━━━ Supplied material ━━━

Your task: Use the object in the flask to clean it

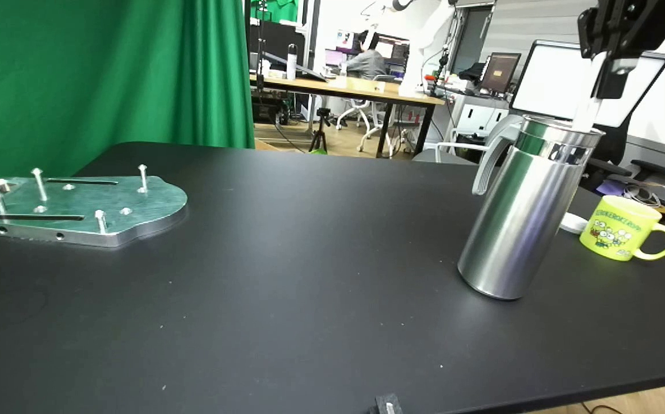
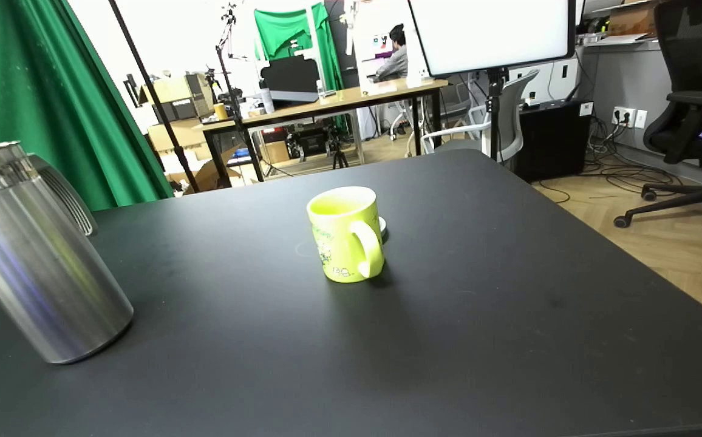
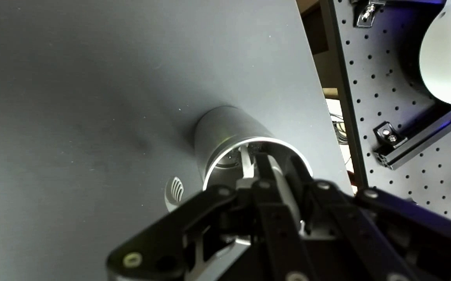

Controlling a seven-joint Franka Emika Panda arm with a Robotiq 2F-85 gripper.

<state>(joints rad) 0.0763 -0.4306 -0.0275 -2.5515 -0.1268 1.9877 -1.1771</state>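
Flask [image 1: 525, 221] of brushed stainless steel stands on the black tabletop [image 1: 286, 276], its mouth right beneath my gripper [image 3: 279, 166]. I have it clenched around a white tool [image 1: 587, 115], which reaches down through that mouth; from my wrist view I can follow a slim pale length of it inside the flask, though the gripper itself covers much and I cannot make out the lower end. A grey ribbed handle [image 2: 64, 191] juts from the flask's side. In both exterior views I see a lime-yellow mug [image 2: 346, 243] upright and apart from the flask, printed with cartoon figures; a small white disc [image 1: 573, 223] lies just beside it, partly hidden, and I cannot tell whether the two touch. In an exterior view, over toward the green curtain [image 1: 108, 69], a metal plate [image 1: 96, 201] bearing upright bolts [image 1: 39, 185] sits at the tabletop's edge. Well back in the room, beyond a wood-topped table [image 1: 393, 94], I can make out a seated person [image 2: 395, 64] in a grey top.
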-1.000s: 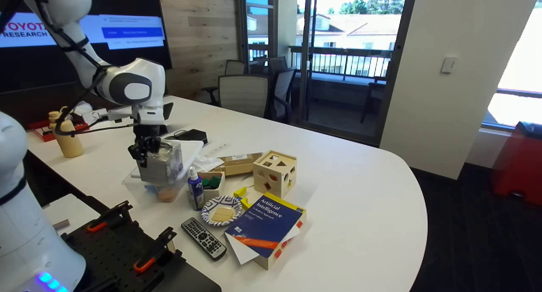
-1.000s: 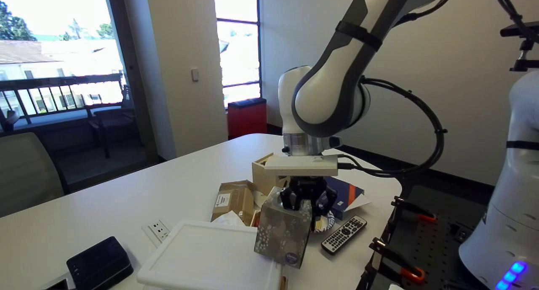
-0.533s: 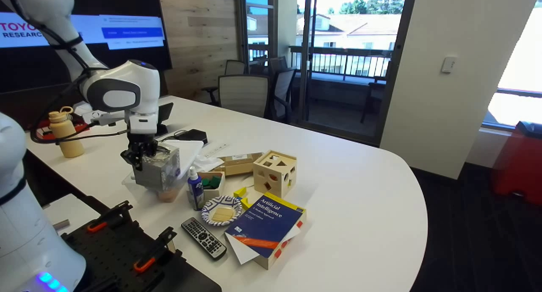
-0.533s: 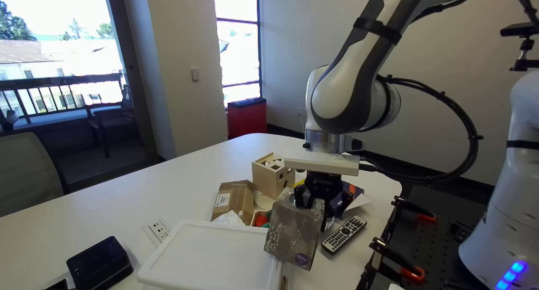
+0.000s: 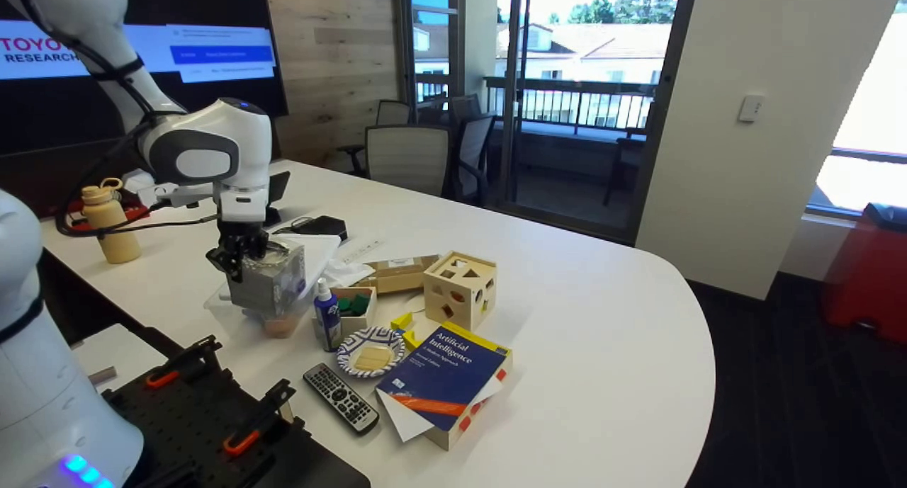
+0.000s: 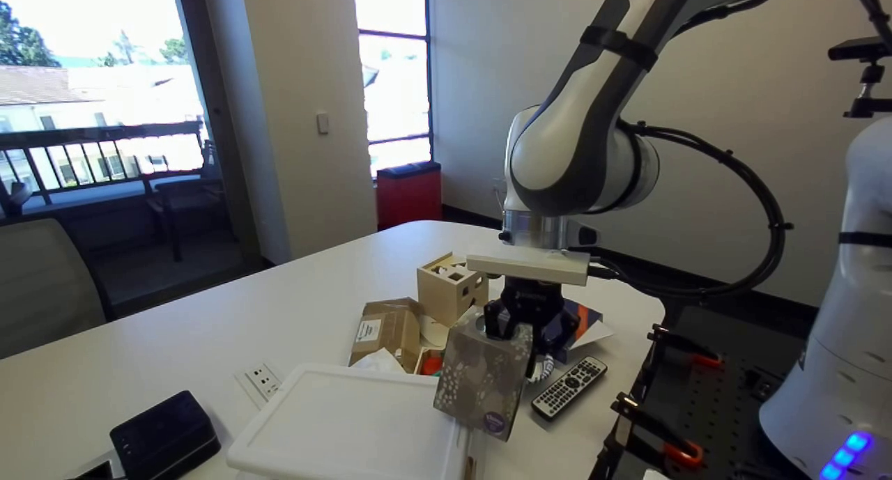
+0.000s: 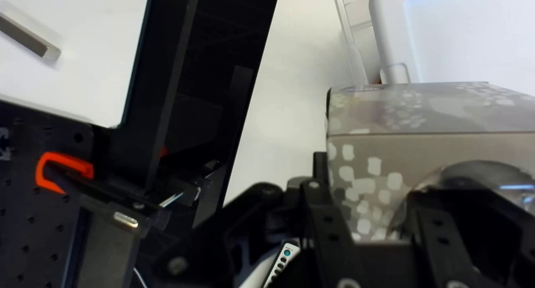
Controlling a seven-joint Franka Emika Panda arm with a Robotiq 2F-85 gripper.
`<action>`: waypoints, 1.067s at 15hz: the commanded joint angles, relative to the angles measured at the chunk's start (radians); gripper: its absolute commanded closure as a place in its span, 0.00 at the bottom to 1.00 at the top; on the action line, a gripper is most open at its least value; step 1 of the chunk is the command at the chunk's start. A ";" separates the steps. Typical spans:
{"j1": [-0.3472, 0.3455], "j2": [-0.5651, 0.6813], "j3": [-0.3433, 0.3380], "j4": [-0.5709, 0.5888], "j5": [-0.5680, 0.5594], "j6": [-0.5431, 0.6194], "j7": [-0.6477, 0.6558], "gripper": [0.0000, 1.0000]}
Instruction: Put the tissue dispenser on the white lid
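One top edge of the tissue dispenser (image 6: 479,382) is clamped in the part-closed gripper (image 6: 519,341); it hangs tilted at the right edge of the white lid (image 6: 348,424), contact unclear. Judged light, crushable card: rim hold, gentle squeeze.

Pale wall (image 6: 502,69) — bright window (image 6: 396,83)
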 commanded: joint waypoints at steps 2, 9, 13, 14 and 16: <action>0.003 -0.016 0.021 0.001 0.004 0.081 -0.040 0.98; 0.031 0.005 0.075 0.058 -0.249 0.101 0.056 0.98; 0.039 0.045 0.079 0.175 -0.513 0.026 0.165 0.98; 0.041 0.067 0.077 0.224 -0.562 -0.021 0.185 0.98; 0.047 0.131 0.074 0.337 -0.595 -0.128 0.182 0.98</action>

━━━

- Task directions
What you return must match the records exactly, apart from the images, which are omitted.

- Answer for this exercise
Your task: Use the object in the flask to clean it


Controlling a seven-joint Franka Emika Panda arm with a Robotiq 2F-85 gripper.

<state>(joints rad) 0.0763 -0.4306 -0.0275 -2.5515 -0.1268 1.9877 -1.1771</state>
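Flask [image 1: 525, 221] of brushed stainless steel stands on the black tabletop [image 1: 286, 276], its mouth right beneath my gripper [image 3: 279, 166]. I have it clenched around a white tool [image 1: 587, 115], which reaches down through that mouth; from my wrist view I can follow a slim pale length of it inside the flask, though the gripper itself covers much and I cannot make out the lower end. A grey ribbed handle [image 2: 64, 191] juts from the flask's side. In both exterior views I see a lime-yellow mug [image 2: 346, 243] upright and apart from the flask, printed with cartoon figures; a small white disc [image 1: 573, 223] lies just beside it, partly hidden, and I cannot tell whether the two touch. In an exterior view, over toward the green curtain [image 1: 108, 69], a metal plate [image 1: 96, 201] bearing upright bolts [image 1: 39, 185] sits at the tabletop's edge. Well back in the room, beyond a wood-topped table [image 1: 393, 94], I can make out a seated person [image 2: 395, 64] in a grey top.
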-1.000s: 
-1.000s: 
-0.533s: 
-0.533s: 
+0.000s: 
+0.000s: 
+0.000s: 
Controlling a seven-joint Franka Emika Panda arm with a Robotiq 2F-85 gripper.
`<action>`: waypoints, 1.067s at 15hz: the commanded joint angles, relative to the angles measured at the chunk's start (radians); gripper: its absolute commanded closure as a place in its span, 0.00 at the bottom to 1.00 at the top; on the action line, a gripper is most open at its least value; step 1 of the chunk is the command at the chunk's start. A ";" separates the steps. Typical spans:
{"j1": [-0.3472, 0.3455], "j2": [-0.5651, 0.6813], "j3": [-0.3433, 0.3380], "j4": [-0.5709, 0.5888], "j5": [-0.5680, 0.5594], "j6": [-0.5431, 0.6194], "j7": [-0.6477, 0.6558], "gripper": [0.0000, 1.0000]}
Instruction: Put the tissue dispenser on the white lid
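One top edge of the tissue dispenser (image 6: 479,382) is clamped in the part-closed gripper (image 6: 519,341); it hangs tilted at the right edge of the white lid (image 6: 348,424), contact unclear. Judged light, crushable card: rim hold, gentle squeeze.

Pale wall (image 6: 502,69) — bright window (image 6: 396,83)
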 commanded: joint waypoints at steps 2, 9, 13, 14 and 16: <action>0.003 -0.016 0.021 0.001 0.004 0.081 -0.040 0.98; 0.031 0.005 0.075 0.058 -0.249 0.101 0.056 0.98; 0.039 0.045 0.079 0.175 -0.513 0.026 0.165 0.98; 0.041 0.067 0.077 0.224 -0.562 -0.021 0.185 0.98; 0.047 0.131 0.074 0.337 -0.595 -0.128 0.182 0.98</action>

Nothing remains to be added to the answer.